Thursday, May 12, 2005

Decline of family tea farms

I found an article in China Daily about the falling number of independent tea farmers in China.


The article focuses on how the prices of the most expensive teas are rising as more and more family-run tea farms are getting out of the business. The cause, says the article, is that young people are leaving the farm and heading toward the big city.


But what the article doesn't say is why growers are having trouble getting their children to take over their tea farms—farms that, in many cases, have been in the family for generations. It's not just because young people are draw by the Siren's call of big-city neon. A big part of the exodus from tea farms the world over is money: Traditional, family-owned and -operated tea farms can't compete against the agribusiness corporations that are getting into the tea business. Corporate farms drive down prices to the point where independent farmers can no longer support themselves on their farm income. This is exactly what has happened in the U.S. (And look at the mess that has created.)


The growers of ultra-premium tea mentioned the article are probably the last to feel the squeeze. Producers of middle-of-the-road (read "affordable") teas started getting out of the business long ago, but prices didn't rise because the corporate farms that drove them out of business made up for the fall in supply. Most consumers don't complain because the price of tea goes down in some cases? What's so bad about that?


Well, what's bad is that agribusiness corporations focus on the bottom line—profit—not quality. And they certainly aren't bothered by the damage they do to the environment by using barrels of pesticides, fungicides, and other agrichemicals to squeeze every ounce of profit out of the land.
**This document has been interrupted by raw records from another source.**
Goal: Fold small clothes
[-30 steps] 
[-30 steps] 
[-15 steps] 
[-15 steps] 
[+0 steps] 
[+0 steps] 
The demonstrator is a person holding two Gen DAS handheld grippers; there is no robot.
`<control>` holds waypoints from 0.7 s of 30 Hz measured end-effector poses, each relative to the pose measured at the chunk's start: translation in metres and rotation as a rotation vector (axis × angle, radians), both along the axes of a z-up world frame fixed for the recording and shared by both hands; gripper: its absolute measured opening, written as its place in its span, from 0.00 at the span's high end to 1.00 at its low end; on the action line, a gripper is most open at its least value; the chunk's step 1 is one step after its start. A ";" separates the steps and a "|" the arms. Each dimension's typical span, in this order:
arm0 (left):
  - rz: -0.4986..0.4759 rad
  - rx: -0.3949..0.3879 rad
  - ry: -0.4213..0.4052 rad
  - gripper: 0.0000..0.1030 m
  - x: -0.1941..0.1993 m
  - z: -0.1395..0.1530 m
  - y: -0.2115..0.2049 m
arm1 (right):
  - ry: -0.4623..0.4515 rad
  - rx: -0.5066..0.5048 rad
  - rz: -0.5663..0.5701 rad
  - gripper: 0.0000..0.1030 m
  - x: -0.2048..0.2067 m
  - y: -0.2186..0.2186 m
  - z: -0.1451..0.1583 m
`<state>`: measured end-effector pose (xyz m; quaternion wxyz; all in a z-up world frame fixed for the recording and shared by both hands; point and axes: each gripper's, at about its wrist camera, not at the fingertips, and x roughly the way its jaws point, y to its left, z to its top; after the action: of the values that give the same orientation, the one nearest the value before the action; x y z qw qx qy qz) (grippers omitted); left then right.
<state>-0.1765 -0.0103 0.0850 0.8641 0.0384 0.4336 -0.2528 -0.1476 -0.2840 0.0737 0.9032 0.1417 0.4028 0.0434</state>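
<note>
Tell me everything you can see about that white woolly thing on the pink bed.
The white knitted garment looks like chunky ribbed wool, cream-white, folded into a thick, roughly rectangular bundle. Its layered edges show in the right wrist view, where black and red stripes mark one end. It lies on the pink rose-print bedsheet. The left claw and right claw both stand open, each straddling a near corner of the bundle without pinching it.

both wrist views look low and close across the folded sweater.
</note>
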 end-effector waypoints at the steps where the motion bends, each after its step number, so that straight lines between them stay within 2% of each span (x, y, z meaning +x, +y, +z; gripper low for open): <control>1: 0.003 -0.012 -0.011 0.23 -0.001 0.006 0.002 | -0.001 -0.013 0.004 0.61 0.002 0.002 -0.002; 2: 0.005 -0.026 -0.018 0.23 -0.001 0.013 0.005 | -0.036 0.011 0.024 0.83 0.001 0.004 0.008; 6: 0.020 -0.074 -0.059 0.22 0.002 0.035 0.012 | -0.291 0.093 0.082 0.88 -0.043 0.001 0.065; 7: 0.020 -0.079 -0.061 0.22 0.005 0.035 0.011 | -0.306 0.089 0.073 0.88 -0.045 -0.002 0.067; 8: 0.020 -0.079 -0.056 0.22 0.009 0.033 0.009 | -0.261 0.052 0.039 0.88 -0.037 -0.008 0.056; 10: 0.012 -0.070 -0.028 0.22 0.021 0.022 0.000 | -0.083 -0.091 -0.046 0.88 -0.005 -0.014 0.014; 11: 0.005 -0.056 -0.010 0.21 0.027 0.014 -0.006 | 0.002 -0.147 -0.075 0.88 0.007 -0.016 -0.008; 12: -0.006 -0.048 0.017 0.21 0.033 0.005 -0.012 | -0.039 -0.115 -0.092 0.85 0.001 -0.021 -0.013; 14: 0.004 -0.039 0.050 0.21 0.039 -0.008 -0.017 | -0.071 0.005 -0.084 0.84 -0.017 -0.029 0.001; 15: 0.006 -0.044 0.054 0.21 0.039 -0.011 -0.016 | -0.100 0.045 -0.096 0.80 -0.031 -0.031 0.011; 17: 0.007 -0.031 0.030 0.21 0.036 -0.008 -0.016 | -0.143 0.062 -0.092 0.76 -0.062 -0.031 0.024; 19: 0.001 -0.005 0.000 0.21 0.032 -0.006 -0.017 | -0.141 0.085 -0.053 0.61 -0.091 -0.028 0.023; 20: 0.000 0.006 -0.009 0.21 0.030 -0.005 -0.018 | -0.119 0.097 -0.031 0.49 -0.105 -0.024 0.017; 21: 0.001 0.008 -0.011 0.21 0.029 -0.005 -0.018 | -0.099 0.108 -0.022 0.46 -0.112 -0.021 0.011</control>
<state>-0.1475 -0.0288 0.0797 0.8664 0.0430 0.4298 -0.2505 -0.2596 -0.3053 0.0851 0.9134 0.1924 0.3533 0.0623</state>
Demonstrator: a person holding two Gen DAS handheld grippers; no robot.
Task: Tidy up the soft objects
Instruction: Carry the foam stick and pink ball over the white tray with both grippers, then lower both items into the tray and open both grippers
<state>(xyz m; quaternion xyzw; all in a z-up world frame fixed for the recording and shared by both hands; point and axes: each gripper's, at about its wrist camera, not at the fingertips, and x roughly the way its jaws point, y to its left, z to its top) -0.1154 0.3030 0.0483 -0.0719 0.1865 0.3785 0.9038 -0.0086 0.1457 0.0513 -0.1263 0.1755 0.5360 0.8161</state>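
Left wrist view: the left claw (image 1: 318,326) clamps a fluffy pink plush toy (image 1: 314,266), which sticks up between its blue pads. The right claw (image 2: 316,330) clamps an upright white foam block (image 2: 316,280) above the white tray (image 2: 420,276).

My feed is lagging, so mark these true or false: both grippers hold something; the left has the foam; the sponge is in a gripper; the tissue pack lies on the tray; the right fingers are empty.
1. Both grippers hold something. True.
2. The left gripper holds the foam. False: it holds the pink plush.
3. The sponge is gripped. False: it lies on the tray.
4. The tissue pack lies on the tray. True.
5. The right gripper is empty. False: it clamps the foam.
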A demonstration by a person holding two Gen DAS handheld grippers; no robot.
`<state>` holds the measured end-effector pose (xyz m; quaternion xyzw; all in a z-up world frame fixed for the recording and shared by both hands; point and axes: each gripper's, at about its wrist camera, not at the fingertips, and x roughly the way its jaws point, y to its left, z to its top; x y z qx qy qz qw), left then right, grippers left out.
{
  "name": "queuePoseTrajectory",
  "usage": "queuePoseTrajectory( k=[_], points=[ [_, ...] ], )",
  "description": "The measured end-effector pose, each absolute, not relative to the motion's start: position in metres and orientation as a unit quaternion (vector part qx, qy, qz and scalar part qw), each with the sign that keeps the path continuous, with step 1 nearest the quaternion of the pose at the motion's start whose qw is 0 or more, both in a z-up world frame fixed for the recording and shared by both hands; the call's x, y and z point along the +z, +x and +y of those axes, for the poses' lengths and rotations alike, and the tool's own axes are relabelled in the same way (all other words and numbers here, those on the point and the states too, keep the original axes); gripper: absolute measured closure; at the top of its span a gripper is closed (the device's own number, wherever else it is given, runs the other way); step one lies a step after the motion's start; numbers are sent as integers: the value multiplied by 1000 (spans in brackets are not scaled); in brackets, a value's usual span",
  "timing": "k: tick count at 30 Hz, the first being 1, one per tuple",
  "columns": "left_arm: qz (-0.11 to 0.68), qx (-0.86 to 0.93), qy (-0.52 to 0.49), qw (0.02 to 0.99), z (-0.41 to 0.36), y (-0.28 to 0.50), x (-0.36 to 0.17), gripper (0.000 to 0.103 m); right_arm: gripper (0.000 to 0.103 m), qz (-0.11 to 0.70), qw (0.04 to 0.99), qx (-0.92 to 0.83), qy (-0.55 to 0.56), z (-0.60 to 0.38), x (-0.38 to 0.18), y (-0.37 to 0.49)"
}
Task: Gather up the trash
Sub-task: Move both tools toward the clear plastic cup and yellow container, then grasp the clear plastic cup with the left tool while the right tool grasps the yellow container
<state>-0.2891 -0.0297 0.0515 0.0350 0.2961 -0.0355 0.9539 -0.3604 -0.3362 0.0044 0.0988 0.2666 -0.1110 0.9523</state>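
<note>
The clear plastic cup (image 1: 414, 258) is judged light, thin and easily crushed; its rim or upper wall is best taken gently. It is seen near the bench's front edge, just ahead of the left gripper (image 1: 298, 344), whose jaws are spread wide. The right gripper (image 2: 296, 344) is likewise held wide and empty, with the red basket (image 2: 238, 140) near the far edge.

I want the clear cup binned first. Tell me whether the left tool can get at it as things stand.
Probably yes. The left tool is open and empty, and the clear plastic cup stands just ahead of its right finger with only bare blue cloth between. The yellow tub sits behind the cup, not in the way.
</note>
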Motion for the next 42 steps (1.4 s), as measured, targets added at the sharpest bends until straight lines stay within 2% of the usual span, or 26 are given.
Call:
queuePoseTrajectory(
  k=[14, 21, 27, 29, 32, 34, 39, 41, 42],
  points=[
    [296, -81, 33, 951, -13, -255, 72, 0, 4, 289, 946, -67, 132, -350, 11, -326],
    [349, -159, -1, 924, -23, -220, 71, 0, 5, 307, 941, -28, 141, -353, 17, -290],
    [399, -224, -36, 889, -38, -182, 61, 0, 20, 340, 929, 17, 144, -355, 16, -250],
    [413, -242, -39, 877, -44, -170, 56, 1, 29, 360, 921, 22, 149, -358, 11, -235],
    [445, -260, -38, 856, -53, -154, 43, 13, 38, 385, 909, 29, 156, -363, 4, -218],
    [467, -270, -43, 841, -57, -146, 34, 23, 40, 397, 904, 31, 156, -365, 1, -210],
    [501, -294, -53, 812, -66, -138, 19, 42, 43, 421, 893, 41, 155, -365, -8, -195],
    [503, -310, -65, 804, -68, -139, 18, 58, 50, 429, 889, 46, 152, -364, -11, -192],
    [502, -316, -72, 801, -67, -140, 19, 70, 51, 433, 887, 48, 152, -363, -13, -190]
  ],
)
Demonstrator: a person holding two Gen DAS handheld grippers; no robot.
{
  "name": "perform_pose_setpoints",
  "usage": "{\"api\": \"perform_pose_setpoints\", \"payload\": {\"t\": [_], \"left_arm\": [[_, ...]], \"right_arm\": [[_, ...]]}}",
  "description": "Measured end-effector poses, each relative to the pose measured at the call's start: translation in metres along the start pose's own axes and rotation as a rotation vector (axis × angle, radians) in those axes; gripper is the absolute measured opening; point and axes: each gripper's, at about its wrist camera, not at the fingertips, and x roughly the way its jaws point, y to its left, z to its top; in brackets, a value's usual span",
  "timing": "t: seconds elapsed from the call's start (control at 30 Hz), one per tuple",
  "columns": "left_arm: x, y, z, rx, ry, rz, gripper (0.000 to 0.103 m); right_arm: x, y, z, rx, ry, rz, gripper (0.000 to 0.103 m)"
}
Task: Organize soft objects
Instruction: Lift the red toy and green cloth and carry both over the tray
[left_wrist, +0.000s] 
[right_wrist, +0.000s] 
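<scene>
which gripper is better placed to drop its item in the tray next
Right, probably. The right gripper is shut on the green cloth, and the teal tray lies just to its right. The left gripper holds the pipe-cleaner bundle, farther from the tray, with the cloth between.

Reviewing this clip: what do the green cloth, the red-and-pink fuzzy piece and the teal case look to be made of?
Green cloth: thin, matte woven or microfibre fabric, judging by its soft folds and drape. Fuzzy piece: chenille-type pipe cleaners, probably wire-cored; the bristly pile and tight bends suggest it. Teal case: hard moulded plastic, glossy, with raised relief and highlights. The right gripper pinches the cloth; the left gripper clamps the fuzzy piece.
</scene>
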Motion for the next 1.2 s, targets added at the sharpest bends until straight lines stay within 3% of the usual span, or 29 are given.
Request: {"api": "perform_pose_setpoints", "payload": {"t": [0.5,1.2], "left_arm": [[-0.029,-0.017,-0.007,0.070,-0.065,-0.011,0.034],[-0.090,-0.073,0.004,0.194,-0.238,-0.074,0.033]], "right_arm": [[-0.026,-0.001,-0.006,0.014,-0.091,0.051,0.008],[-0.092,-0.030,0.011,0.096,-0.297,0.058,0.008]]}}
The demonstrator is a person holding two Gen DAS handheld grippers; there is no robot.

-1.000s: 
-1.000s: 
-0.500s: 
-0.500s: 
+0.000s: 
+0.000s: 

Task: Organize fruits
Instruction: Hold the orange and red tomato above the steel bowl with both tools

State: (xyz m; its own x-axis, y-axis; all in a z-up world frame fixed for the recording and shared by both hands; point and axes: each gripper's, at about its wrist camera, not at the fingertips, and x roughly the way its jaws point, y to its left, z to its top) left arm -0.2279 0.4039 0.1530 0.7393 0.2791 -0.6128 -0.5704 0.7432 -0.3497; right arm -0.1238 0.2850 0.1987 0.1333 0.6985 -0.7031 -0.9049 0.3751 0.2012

This is exactly why Mellow Monk is supporting small-scale agriculture by buying our green tea from only family-owned and -operated tea farms.


As an aside, the article also mentions that in Hangzhou, capital of East China's Zhejiang Province, a popular greening is "Having you had your tea today?" Interesting. Wouldn't it be great if the expression caught on here. It would be much better than "Have you had your burger and fries today?"